Directions:
Copy exactly the stretch of data below from the line with "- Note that" through the line with "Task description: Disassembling", including both of those lines.

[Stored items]
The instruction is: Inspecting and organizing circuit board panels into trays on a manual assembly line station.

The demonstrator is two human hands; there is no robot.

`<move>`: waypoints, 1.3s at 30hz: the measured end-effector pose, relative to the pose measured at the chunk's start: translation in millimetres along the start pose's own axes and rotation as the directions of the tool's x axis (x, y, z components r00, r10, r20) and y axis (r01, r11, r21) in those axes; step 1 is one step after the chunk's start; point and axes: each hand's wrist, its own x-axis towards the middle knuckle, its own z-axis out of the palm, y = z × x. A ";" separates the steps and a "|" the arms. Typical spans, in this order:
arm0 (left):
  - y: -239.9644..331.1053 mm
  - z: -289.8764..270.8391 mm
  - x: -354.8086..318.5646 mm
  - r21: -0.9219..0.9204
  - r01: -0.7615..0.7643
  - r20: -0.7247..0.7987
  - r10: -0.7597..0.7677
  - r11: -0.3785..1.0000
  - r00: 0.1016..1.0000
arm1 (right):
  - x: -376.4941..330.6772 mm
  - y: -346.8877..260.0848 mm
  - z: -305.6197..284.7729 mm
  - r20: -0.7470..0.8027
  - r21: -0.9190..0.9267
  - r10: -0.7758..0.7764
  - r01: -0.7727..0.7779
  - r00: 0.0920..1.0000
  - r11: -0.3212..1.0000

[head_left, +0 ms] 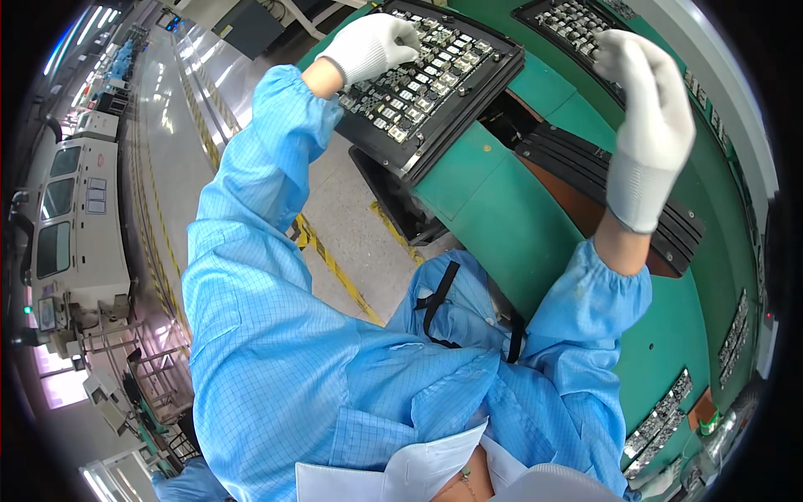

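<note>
My left hand (372, 48), in a white knit glove, is over the upper left part of a black tray (406, 159). Its fingertips are bent together at the small circuit boards (427, 84) set in rows there; whether something is between them cannot be made out. My right hand (652, 125), gloved alike, is raised at the right with its fingers curled together. The fingertips come close to a second black tray (523, 12) of similar boards, and what they may hold is hidden.
A green-topped bench (502, 209) carries the trays and a stack of black slatted plates (619, 184). Strips of boards (661, 422) lie at lower right, near another person's gloved hand (665, 481). Left, beyond a floor with yellow-striped tape (335, 263), stands a white machine (84, 209).
</note>
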 end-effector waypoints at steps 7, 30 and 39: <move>21.5 20.0 33.5 0.128 -0.013 0.058 0.006 0.992 0.998 | 0.9 -46.9 -33.7 0.224 -0.404 -0.491 0.539 0.842 0.739; 46.7 20.8 58.8 0.308 0.077 0.228 -0.152 0.948 0.962 | -5.9 -47.0 -24.2 0.261 -0.553 -0.649 0.661 0.715 0.506; 38.5 22.8 58.1 0.256 0.078 0.202 -0.132 0.963 0.970 | -7.4 -68.2 -23.1 0.341 -0.649 -0.538 0.607 0.771 0.459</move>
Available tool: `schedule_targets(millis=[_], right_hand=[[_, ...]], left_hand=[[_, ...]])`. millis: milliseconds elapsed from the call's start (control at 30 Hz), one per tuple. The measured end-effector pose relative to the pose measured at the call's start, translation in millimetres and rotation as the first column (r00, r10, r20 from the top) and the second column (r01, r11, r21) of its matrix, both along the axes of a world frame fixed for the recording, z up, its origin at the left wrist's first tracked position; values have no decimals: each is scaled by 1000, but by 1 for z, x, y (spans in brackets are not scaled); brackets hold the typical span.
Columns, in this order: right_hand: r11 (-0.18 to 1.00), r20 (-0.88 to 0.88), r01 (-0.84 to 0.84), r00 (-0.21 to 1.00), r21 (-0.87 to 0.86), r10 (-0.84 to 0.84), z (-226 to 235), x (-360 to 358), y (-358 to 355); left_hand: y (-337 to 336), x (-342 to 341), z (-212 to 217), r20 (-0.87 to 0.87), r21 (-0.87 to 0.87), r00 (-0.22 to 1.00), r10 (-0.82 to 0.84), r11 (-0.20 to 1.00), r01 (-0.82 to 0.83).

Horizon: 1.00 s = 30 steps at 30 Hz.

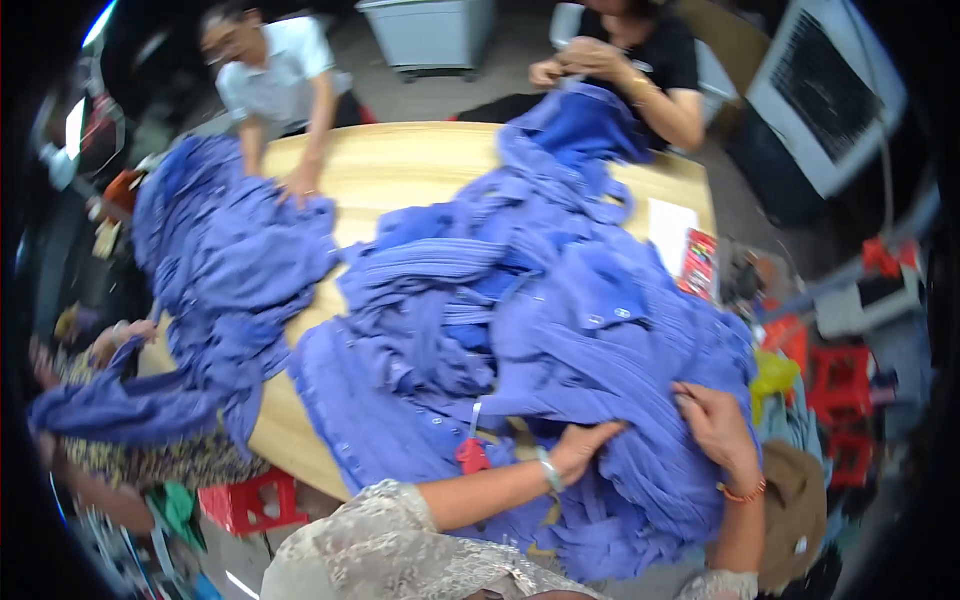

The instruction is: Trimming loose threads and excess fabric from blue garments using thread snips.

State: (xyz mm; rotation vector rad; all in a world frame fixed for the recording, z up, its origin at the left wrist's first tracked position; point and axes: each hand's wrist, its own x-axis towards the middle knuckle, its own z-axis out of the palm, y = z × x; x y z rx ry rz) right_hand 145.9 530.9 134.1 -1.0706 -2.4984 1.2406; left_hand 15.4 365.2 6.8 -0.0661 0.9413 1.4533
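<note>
A big heap of blue knit garments (560, 330) covers the near half of the wooden table (400, 165). The left hand (583, 447) presses flat, fingers loose, into the heap's near edge. The right hand (715, 422) clutches a fold just beside it. A red tool (472, 455) lies at the heap's near edge.

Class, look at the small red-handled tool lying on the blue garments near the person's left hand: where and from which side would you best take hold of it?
Probably by the red handle, from the near table edge: it lies exposed on the blue garments, pale tip pointing away, beside the left hand.
</note>
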Motion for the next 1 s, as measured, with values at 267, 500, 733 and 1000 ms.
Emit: schedule_targets(millis=[267, 500, 733, 1000], right_hand=[[935, -88, 190, 981, 299, -171, -65, -46, 110], [998, 185, -51, 981, -25, 54, -98, -40, 133], [985, 23, -18, 1000, -174, 22, -60, -19, 75], [976, -306, 30, 947, -216, -97, 13, 28, -5]], left_hand=[[-7, -11, -5, -91, 85, 995, 44, 996, -36], [-7, -21, 2, 69, 180, 996, -49, 983, 36], [-2, -7, 32, 98, 130, 995, -24, 991, 11], [-46, 18, 55, -397, 426, 802, -447, 684, 592]])
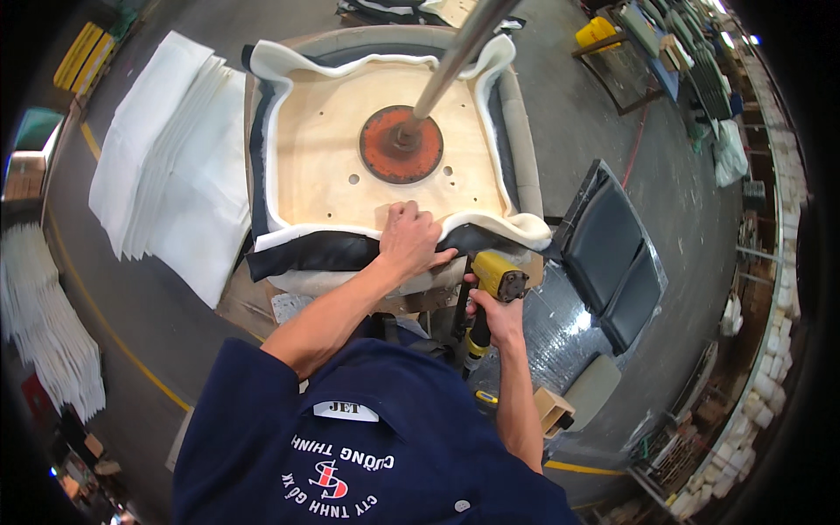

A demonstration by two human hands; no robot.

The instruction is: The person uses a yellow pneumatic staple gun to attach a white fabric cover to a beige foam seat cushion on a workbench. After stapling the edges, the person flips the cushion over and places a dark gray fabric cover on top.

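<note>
Grey floor surrounds the board, upper centre, apparently pinned by 1 disc. I see the left hand on the cover, perhaps tensioning it, grip unclear; the right hand holds a stapler.

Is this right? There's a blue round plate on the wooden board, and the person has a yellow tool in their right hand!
Not quite: the round plate isn't blue. The head view shows it is orange-red. It is on the wooden board, and the right hand does hold a yellow tool.
</note>
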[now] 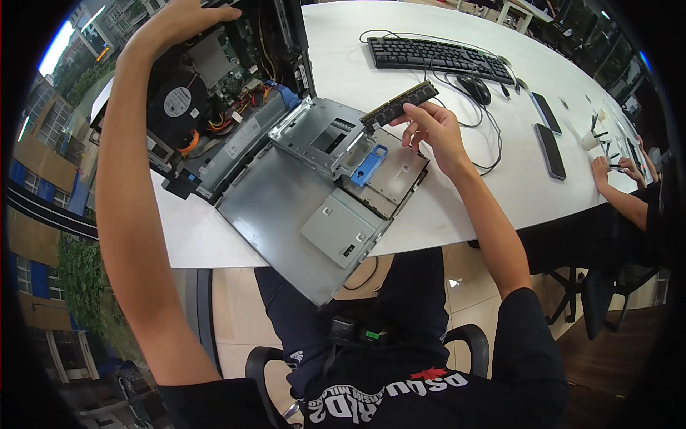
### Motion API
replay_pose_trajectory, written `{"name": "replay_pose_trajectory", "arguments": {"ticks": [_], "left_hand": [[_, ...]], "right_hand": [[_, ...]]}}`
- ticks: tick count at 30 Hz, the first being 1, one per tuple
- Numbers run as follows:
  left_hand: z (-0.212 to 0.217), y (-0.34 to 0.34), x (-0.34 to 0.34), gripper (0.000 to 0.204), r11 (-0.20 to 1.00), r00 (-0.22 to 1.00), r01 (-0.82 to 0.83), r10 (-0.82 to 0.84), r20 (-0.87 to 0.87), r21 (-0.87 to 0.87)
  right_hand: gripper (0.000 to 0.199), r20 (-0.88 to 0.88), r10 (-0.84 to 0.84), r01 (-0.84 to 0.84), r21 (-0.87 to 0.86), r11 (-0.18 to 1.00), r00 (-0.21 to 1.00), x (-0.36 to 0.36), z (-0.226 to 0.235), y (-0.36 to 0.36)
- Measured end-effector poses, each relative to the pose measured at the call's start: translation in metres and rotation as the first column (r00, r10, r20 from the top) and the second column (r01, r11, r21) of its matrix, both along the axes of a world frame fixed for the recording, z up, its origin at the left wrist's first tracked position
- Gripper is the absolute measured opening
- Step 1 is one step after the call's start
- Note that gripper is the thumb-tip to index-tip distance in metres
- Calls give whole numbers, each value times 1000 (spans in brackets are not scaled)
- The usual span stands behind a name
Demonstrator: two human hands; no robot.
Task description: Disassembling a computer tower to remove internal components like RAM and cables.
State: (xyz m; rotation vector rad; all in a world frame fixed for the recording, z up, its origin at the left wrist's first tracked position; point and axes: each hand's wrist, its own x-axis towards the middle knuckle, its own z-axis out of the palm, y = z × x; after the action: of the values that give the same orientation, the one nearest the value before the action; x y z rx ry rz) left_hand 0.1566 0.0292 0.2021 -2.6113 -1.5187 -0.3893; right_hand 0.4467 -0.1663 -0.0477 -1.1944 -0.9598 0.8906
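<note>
Between the thumb and fingers of my right hand (436, 132) is a RAM module (399, 105), a dark stick with black chips, held tilted above the metal parts. My left hand (187, 21) grips the far top edge of an opened desktop computer case (246, 143); some of its fingers are out of sight. Inside the case are a round black fan (179, 102), coloured cables and a green circuit board. Below the RAM module lies a metal drive bracket (314, 132) with a blue latch (369, 166). Both rest on the large metal side panel (268, 207).
A black keyboard (436, 58) and a wired mouse (474, 89) sit farther back on the white table (457, 204). Two dark phones (549, 150) lie to the right. Beyond them another person's hands (607, 171) work at the table. The side panel overhangs the near edge.
</note>
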Motion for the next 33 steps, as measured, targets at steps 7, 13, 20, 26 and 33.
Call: {"name": "replay_pose_trajectory", "arguments": {"ticks": [7,13,20,26,33], "left_hand": [[1,-8,2,83,999,999,42,-42,17,-19],[3,-14,-1,84,997,997,71,-71,-6,-7],[-10,19,0,88,1000,1000,-4,4,-28,11],[-29,91,-26,95,974,988,154,-157,6,164],[-6,4,5,88,1000,1000,8,-8,-25,21]], "right_hand": [[29,4,-3,3,5,1000,1000,-1,2,-3],[29,2,-5,5,7,1000,1000,-3,3,-3],[28,26,-18,18,7,1000,999,-1,4,-5],[26,9,-3,3,18,1000,1000,-7,3,-1],[29,-13,0,0,19,1000,1000,4,-2,-4]]}}
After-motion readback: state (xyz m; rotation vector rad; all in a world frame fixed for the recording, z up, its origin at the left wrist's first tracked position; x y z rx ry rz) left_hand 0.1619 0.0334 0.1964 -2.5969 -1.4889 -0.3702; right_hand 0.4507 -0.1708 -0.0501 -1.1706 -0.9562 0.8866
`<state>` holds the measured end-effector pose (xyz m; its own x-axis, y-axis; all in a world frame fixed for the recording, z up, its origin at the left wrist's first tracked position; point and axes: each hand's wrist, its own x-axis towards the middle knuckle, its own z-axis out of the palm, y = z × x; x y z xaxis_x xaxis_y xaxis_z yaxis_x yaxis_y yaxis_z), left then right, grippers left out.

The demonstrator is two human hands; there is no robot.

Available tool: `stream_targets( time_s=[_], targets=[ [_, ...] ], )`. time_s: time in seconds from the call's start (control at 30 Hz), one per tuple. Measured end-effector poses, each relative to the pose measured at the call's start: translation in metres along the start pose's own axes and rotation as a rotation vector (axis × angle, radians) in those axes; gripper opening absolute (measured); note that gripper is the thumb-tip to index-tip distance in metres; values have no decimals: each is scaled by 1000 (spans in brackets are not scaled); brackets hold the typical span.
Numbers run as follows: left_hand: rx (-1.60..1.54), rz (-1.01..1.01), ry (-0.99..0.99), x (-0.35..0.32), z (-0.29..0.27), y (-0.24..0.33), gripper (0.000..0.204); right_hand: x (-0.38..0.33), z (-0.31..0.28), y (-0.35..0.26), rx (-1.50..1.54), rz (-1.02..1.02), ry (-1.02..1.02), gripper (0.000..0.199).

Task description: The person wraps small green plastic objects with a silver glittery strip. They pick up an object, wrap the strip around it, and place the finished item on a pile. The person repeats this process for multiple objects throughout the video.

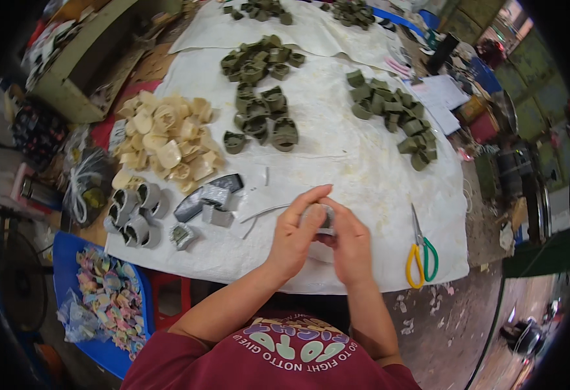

Your solution:
- Note that gripper is the thumb-tip to index-tip distance in metres
- Calls give whole numbers, each value times 1000 (spans in brackets are not scaled)
- The usual span stands behind a name
Demonstrator: two human hands; no robot.
Task description: Disassembling a computer tower to remove internal components like RAM and cables.

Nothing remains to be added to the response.